| "Like several times slower that executables compiled normally. " That's usually true if it's a naive scheme for safety. The main benefit of clever ones like Softbound+CETS or SAFEcode is they try to optimize away a lot of that. The first, SAFEcode paper reported worst-case of 30% overhead in their tests. SVA-OS overhead was mostly well under 2x with a few cases that did 2-4x. I can't remember what the S+C was. Remember that these also knock out almost every root cause of code injections in C apps with SVA-OS covering whole Linux kernel. Might be worth buying a second CPU to cover the overheads. ;) "The TOR project tried to build firefox using them, but they couldn't successfully build it" I wasn't aware of that. Thanks for telling me. Shows some work needs to be done. Would've been nice if they were more specific than "they didn't work." I was holding off on applying them to Tor anyway since such services must do covert-channel analyses. I'm not sure what effect these techs have on that. I recommended redoing it in SPARK Ada with Kemmerer's method for covert channel analysis. "And I think SaferCPlusPlus is now a more practical "some code modification required" solution than previous alternatives." I disagree. The reason is that there's way more tooling for statically analyzing, verifying, certifying object code of, and so on for C programs. Very little for C++ in comparison. So, taking up C++ gives you the few measures of safety it provides while forgoing tech you can get in C such as Astree Analyzer or CompCert. Too much a sacrifice. People stuck in legacy codebases might want to apply or improve on Ironclad, though. http://acg.cis.upenn.edu/papers/ironclad-oopsla.pdf https://github.com/crdelozier/ironclad |
"SAFECode performance was reduced on average by a factor of 41.72 times, and the average slowdown for SoftBound was 5.36 (that is, a program runs 5.36 times slower with bounds checking than without it)." [1]

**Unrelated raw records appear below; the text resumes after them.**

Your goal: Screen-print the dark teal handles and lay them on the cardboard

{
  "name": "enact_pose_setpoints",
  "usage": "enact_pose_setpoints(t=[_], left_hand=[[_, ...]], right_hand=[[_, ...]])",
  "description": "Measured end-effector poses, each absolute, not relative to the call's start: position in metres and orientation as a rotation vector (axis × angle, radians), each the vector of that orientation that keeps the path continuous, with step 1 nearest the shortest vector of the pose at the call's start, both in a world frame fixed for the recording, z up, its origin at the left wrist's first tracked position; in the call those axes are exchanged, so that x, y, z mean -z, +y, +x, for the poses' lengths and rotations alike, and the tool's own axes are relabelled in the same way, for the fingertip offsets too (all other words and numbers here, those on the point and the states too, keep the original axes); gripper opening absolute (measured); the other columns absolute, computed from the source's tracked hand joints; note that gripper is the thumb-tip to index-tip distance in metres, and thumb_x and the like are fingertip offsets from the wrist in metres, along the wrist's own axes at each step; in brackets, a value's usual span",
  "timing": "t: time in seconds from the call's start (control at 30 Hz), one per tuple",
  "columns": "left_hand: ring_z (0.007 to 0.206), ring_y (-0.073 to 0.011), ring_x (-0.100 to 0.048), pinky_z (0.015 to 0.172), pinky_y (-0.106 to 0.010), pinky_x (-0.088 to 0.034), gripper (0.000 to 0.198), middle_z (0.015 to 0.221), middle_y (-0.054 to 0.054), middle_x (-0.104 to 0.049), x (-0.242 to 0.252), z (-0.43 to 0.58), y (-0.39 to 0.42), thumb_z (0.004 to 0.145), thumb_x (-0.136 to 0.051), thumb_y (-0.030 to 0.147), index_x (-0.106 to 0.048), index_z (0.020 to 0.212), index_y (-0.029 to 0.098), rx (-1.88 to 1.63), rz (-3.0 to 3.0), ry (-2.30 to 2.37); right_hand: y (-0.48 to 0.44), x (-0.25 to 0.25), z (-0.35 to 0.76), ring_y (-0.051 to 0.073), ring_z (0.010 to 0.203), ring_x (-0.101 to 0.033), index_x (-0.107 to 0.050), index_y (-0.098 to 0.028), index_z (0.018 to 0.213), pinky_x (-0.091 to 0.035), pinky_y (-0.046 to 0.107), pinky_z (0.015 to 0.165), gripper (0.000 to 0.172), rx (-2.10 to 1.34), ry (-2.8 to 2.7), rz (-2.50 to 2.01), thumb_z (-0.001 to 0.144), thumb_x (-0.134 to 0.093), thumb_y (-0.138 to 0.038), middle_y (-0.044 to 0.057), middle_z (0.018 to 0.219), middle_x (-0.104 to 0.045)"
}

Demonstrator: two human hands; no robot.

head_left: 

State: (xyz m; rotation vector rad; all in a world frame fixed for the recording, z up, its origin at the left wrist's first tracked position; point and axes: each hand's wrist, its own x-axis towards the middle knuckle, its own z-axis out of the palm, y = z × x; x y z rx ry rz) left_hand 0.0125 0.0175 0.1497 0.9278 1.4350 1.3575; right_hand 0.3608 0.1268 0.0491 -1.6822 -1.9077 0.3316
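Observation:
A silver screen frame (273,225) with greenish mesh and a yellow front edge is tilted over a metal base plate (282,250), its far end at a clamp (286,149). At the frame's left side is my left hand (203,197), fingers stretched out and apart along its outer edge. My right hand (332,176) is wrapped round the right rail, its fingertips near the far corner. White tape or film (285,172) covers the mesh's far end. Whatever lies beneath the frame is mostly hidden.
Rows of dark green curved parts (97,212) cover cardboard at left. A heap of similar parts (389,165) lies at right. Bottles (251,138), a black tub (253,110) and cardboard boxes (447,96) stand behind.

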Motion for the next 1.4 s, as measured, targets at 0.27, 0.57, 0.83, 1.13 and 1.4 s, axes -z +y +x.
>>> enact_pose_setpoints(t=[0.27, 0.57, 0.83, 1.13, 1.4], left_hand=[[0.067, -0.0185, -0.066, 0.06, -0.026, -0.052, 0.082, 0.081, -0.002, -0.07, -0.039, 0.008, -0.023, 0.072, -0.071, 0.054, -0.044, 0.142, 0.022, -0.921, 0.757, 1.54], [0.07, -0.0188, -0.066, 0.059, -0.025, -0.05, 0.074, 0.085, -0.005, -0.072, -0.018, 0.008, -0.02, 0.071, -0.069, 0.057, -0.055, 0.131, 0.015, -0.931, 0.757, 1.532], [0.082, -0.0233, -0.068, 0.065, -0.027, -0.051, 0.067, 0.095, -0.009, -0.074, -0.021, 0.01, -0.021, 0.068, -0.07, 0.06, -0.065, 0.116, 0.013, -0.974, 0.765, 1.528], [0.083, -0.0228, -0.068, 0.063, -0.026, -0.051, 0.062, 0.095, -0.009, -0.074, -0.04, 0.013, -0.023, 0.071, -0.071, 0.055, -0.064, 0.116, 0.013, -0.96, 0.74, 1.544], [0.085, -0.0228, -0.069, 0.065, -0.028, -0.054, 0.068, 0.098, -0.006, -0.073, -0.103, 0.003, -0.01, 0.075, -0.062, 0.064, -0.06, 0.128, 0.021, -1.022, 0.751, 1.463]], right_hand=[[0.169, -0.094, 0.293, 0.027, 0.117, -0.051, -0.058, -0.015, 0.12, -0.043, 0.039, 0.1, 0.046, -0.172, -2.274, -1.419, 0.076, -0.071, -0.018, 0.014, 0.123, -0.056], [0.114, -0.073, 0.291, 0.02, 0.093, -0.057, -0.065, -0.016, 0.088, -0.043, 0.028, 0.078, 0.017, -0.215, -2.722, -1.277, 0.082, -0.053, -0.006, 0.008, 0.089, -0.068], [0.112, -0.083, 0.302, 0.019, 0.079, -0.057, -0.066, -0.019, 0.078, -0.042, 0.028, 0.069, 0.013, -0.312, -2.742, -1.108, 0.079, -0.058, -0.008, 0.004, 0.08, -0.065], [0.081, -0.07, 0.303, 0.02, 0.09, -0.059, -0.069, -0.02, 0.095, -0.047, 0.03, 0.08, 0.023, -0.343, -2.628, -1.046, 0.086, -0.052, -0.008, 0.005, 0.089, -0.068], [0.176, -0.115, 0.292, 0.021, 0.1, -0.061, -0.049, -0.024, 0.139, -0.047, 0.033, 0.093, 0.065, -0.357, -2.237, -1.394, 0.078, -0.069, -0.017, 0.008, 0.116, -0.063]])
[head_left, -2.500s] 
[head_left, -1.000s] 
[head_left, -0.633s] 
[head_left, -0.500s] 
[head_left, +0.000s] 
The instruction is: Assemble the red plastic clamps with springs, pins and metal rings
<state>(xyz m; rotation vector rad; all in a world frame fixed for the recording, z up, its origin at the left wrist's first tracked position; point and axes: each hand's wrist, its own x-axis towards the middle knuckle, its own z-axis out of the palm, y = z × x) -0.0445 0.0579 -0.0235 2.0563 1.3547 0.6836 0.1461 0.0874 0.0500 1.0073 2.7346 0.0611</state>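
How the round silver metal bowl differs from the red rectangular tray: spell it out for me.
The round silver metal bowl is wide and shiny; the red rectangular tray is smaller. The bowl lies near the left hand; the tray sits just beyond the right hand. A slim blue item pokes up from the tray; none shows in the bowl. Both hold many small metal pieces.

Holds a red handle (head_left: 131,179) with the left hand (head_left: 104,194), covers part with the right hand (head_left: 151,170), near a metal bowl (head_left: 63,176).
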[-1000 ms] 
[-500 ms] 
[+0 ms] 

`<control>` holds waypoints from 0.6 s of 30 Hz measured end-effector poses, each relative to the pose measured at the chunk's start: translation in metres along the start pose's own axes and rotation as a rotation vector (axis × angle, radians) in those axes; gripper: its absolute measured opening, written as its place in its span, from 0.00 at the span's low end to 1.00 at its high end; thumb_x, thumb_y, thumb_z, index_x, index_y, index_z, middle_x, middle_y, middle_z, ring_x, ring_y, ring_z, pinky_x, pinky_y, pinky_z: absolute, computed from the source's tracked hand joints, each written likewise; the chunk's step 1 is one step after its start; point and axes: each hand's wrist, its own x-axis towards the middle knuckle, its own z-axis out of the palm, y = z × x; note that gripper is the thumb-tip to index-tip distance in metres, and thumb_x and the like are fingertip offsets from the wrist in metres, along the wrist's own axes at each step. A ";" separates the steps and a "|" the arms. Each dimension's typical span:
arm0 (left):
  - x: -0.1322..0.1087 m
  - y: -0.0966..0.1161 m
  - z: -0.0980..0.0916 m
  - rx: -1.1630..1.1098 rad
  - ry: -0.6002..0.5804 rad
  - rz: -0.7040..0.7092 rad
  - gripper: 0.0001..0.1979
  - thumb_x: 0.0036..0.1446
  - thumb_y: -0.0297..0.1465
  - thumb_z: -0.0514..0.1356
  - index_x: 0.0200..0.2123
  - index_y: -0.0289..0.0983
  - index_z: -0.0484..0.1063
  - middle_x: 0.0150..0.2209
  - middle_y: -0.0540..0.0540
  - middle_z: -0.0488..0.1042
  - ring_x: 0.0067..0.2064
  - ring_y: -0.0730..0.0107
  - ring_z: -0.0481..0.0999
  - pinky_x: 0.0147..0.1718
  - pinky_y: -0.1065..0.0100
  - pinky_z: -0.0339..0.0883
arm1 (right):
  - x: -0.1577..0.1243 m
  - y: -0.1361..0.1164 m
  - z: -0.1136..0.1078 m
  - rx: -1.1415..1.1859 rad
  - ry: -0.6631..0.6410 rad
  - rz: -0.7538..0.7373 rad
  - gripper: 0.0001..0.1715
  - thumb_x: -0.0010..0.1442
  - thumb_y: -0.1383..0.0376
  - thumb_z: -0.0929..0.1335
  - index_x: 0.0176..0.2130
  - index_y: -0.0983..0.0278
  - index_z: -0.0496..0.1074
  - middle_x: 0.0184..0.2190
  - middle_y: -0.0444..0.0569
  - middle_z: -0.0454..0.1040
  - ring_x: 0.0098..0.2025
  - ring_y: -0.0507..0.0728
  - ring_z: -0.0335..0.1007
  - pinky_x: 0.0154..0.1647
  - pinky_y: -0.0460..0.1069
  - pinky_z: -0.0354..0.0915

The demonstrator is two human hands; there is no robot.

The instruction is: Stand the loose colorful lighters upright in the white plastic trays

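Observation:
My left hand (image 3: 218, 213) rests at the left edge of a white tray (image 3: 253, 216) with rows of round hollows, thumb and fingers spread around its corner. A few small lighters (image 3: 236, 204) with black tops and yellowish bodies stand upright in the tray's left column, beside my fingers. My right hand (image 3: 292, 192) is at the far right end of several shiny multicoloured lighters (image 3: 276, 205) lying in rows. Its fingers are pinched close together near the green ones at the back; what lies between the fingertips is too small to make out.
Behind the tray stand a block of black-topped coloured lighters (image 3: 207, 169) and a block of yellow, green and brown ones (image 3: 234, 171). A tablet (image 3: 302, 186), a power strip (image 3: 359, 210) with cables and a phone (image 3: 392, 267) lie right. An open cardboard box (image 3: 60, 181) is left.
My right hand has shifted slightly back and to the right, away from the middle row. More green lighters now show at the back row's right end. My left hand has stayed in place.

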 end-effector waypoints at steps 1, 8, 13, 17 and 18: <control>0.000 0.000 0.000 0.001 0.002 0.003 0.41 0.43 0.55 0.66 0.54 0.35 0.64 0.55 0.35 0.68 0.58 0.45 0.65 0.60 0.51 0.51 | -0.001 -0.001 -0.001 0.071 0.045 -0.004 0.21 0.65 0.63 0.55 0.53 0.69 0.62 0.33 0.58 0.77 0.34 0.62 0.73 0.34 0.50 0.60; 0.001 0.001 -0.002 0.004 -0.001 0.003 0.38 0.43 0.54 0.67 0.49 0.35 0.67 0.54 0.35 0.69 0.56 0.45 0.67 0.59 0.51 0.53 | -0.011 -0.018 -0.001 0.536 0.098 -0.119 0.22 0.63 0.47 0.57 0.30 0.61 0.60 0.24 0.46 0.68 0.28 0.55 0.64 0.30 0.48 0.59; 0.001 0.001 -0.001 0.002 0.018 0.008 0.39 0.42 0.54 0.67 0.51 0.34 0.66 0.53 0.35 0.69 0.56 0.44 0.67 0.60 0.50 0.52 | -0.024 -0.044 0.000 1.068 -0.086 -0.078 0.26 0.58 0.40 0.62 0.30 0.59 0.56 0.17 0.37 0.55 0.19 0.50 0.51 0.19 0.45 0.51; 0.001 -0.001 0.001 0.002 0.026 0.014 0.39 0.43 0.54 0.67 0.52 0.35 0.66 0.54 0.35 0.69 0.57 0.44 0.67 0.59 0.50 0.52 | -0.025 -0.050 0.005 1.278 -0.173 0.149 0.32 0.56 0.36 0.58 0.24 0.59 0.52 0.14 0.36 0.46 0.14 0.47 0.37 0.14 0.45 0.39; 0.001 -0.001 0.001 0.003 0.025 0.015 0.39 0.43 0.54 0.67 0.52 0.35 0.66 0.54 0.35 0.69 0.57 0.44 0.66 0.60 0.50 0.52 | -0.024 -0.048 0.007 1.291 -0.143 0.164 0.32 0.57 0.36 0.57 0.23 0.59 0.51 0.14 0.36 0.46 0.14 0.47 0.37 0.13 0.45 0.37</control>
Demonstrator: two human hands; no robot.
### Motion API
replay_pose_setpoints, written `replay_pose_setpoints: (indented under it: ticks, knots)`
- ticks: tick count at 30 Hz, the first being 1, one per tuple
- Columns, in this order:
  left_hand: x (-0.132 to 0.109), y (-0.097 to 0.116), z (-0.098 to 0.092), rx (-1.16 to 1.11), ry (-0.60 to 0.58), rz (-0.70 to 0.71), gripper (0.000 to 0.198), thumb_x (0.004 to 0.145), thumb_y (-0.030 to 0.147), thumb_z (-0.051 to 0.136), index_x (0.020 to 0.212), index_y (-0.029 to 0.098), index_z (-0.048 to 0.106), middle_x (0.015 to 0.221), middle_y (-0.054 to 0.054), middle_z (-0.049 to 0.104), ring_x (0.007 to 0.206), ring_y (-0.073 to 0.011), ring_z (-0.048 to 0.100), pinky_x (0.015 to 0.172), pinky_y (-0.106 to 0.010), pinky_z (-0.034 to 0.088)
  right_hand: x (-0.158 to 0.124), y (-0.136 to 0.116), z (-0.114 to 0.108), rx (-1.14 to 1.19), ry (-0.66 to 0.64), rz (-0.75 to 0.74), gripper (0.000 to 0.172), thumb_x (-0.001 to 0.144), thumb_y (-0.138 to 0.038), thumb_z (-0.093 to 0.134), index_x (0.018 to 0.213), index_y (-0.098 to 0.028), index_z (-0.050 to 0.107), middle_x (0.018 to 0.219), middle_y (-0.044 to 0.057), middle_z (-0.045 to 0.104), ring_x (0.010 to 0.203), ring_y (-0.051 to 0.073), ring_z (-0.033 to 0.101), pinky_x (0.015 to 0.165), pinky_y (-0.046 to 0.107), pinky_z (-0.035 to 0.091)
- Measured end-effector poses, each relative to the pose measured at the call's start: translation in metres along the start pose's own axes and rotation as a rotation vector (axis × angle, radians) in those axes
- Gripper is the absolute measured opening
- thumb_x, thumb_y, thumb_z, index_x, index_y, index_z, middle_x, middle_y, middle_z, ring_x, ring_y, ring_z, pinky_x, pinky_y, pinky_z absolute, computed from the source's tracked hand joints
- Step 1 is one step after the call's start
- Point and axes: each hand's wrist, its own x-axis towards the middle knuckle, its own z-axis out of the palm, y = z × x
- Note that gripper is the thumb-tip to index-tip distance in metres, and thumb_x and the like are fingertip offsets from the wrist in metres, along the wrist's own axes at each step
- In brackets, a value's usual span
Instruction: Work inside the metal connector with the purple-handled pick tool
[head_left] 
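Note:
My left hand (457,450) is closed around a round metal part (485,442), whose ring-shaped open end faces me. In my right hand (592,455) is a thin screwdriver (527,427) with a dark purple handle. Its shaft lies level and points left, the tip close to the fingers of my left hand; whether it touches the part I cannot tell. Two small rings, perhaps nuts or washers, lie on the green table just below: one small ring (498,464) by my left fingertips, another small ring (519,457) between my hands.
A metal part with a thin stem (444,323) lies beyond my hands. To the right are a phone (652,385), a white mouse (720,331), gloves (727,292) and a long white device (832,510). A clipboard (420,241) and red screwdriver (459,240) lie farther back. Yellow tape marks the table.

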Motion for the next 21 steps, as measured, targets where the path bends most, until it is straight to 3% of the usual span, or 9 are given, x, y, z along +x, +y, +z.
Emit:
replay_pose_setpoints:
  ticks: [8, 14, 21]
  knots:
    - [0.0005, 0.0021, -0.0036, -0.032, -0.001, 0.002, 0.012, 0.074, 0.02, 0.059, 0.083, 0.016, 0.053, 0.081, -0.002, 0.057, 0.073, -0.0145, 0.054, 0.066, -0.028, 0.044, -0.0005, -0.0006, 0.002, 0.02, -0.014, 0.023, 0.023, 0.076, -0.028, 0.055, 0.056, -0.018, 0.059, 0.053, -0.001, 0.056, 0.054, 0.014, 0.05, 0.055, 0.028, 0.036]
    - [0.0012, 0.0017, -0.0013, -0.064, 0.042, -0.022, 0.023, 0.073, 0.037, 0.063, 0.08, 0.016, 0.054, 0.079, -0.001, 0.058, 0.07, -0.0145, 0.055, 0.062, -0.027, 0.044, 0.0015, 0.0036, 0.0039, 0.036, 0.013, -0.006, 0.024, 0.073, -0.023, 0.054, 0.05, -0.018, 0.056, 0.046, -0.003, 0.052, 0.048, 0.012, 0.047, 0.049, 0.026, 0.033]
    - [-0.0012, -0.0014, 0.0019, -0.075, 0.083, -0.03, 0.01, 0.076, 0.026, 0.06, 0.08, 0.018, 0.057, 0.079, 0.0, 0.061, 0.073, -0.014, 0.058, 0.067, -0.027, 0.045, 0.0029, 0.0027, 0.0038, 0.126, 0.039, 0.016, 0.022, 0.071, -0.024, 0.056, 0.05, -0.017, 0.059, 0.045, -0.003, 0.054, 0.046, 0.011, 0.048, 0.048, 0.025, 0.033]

As for the C versus C++ question, I don't take a position on that. The practicality of sticking with straight C (or some subset) will vary by project. SaferCPlusPlus just introduces a memory-safe subset of C++ as an option. But a subset that doesn't require the re-architecting of existing C/C++ code as it provides safe compatible substitutes for C/C++'s unsafe elements.
> People stuck in legacy codebases might want to apply or improve on Ironclad, though.
SaferCPlusPlus only exists because Ironclad was/is not a practical solution. In particular because Ironclad is abandonware. In my opinion, Ironclad was a brilliant and impressive solution. SaferCPlusPlus strives to be a solution in the same vein, but one that takes advantage of modern C++ in its implementation. The non-viability of Ironclad exposed key problems shared with many other approaches. Namely, portability and, more importantly, dependency risk. SaferCPlusPlus is just a simple open source library written in pure, portable C++. It works on any platform with a reasonably modern C++ compiler. If you adopt it and at some point in the future it becomes abandonware, there is no risk to your project. It will continue to build properly, and the code won't be stuck with some idiosyncratic paradigm that will interfere with future coding strategies. And the library is simple enough that it should be fairly easy to add new features or customizations as needed.